EXERCISE BRIEF :: Return the opening lines of the material, word for word. End with the line that contains "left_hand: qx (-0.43".

MATERIAL FOR THIS EXERCISE ::
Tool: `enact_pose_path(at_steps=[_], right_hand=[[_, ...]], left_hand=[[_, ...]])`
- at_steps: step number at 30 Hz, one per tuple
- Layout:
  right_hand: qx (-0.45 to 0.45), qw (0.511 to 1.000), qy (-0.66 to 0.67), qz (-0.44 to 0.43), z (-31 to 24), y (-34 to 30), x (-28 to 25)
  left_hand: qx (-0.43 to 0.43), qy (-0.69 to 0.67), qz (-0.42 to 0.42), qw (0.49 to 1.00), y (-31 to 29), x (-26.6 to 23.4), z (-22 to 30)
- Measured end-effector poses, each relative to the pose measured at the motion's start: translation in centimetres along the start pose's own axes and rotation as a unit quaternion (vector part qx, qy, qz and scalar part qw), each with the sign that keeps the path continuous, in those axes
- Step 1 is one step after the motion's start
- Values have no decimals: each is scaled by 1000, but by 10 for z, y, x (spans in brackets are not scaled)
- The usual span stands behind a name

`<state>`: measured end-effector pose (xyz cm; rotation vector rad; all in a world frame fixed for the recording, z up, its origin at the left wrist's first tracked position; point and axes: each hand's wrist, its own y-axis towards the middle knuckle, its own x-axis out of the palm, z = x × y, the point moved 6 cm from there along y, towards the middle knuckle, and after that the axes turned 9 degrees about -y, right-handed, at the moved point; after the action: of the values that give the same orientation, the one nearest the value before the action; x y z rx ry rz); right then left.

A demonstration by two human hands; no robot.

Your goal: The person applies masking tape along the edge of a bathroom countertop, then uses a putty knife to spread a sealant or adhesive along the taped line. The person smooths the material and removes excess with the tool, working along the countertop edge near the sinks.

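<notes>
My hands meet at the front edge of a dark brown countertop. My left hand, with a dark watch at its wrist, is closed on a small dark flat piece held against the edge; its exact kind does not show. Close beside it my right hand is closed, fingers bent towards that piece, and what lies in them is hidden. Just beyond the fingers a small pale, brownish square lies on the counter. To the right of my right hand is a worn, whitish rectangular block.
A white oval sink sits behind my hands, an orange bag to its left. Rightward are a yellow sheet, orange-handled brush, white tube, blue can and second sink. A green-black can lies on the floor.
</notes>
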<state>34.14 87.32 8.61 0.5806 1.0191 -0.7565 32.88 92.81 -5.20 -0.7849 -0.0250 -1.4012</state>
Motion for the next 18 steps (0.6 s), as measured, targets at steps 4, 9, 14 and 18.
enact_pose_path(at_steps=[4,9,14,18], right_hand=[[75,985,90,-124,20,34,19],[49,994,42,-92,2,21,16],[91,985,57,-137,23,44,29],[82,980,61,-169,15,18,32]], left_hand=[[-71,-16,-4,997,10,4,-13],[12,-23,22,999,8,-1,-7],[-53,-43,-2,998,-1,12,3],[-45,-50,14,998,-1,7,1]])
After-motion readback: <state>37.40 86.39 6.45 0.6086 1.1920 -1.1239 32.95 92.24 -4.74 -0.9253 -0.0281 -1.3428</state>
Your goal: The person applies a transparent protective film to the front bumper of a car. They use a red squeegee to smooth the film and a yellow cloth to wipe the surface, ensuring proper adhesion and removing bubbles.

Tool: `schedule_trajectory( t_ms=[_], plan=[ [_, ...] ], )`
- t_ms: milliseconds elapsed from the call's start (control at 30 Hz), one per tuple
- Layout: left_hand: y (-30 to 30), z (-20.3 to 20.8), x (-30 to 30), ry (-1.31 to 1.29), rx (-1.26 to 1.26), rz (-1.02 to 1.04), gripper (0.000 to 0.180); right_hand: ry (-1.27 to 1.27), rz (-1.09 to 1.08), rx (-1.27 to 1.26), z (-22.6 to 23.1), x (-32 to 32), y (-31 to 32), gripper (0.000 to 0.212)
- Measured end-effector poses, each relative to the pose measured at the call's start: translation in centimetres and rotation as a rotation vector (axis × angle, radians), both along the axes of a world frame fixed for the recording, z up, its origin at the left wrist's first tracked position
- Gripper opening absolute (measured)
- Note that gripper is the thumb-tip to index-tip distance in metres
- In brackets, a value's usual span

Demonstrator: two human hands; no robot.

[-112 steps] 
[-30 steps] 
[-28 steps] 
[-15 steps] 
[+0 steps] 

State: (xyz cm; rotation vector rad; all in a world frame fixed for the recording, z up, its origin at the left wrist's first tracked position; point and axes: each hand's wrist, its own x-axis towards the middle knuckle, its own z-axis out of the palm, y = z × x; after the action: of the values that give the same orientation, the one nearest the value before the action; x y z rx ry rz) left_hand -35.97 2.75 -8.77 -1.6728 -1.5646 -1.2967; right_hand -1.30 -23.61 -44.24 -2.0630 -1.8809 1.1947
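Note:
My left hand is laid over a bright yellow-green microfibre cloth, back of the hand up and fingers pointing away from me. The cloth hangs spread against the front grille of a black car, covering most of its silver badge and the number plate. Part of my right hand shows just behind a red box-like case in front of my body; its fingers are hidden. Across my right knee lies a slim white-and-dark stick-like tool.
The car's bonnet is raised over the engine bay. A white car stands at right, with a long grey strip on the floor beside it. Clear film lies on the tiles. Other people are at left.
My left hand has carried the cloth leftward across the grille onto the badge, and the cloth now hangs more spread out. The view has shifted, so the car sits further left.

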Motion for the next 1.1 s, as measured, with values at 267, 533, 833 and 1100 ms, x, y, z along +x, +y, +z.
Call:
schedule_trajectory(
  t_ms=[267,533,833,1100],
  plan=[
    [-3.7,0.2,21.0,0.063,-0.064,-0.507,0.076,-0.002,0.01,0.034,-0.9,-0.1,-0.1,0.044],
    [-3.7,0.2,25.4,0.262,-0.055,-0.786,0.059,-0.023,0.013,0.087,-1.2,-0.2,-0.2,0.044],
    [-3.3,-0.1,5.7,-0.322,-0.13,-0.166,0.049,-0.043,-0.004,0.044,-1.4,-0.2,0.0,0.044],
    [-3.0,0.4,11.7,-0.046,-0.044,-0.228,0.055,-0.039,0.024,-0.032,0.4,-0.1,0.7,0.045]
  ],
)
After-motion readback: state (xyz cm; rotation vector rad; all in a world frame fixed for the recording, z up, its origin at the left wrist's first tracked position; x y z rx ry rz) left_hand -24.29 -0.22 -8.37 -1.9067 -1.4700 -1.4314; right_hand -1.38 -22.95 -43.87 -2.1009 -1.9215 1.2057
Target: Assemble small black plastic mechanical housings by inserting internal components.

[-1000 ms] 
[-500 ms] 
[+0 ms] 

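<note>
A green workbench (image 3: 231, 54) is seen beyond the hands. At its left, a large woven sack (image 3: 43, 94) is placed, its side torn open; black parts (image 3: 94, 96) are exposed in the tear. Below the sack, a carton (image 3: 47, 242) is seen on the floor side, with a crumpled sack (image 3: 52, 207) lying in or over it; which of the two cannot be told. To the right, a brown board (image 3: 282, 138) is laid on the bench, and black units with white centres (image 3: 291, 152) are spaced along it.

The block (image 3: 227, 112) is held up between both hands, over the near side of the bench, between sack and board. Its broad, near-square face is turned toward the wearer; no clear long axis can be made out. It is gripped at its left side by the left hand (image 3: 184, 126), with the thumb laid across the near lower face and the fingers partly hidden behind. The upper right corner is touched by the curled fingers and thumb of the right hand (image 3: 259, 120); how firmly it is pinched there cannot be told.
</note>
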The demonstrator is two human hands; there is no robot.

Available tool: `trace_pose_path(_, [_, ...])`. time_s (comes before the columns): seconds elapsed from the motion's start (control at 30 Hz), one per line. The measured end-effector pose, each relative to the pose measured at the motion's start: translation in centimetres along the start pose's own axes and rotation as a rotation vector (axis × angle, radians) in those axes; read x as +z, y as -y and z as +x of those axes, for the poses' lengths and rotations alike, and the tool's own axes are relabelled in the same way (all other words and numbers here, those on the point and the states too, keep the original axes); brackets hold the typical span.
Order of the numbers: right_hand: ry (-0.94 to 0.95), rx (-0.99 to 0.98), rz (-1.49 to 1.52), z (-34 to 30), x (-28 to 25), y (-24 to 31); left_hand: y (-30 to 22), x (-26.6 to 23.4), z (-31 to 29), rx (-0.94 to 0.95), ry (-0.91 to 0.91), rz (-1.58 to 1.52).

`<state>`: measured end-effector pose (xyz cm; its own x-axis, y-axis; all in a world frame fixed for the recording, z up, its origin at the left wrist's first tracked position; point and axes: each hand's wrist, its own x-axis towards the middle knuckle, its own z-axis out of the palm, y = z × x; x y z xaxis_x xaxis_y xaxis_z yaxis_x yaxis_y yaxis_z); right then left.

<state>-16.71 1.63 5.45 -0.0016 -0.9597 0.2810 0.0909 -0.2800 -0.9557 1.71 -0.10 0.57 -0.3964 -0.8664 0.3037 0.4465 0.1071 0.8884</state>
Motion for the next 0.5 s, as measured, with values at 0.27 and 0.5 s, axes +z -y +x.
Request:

SOLUTION TO THE PROBLEM ::
Tool: `enact_pose_path(at_steps=[_], right_hand=[[_, ...]], left_hand=[[_, ...]])`
- at_steps: step number at 30 Hz, one per tuple
- Layout:
  right_hand: qx (-0.45 to 0.45), qw (0.511 to 1.000), qy (-0.66 to 0.67), qz (-0.44 to 0.43), z (-31 to 24), y (-34 to 30), x (-28 to 25)
  left_hand: qx (-0.43 to 0.43), qy (-0.69 to 0.67), qz (-0.42 to 0.42), qw (0.49 to 1.00), y (-31 to 29), x (-26.6 to 23.4), z (-22 to 30)

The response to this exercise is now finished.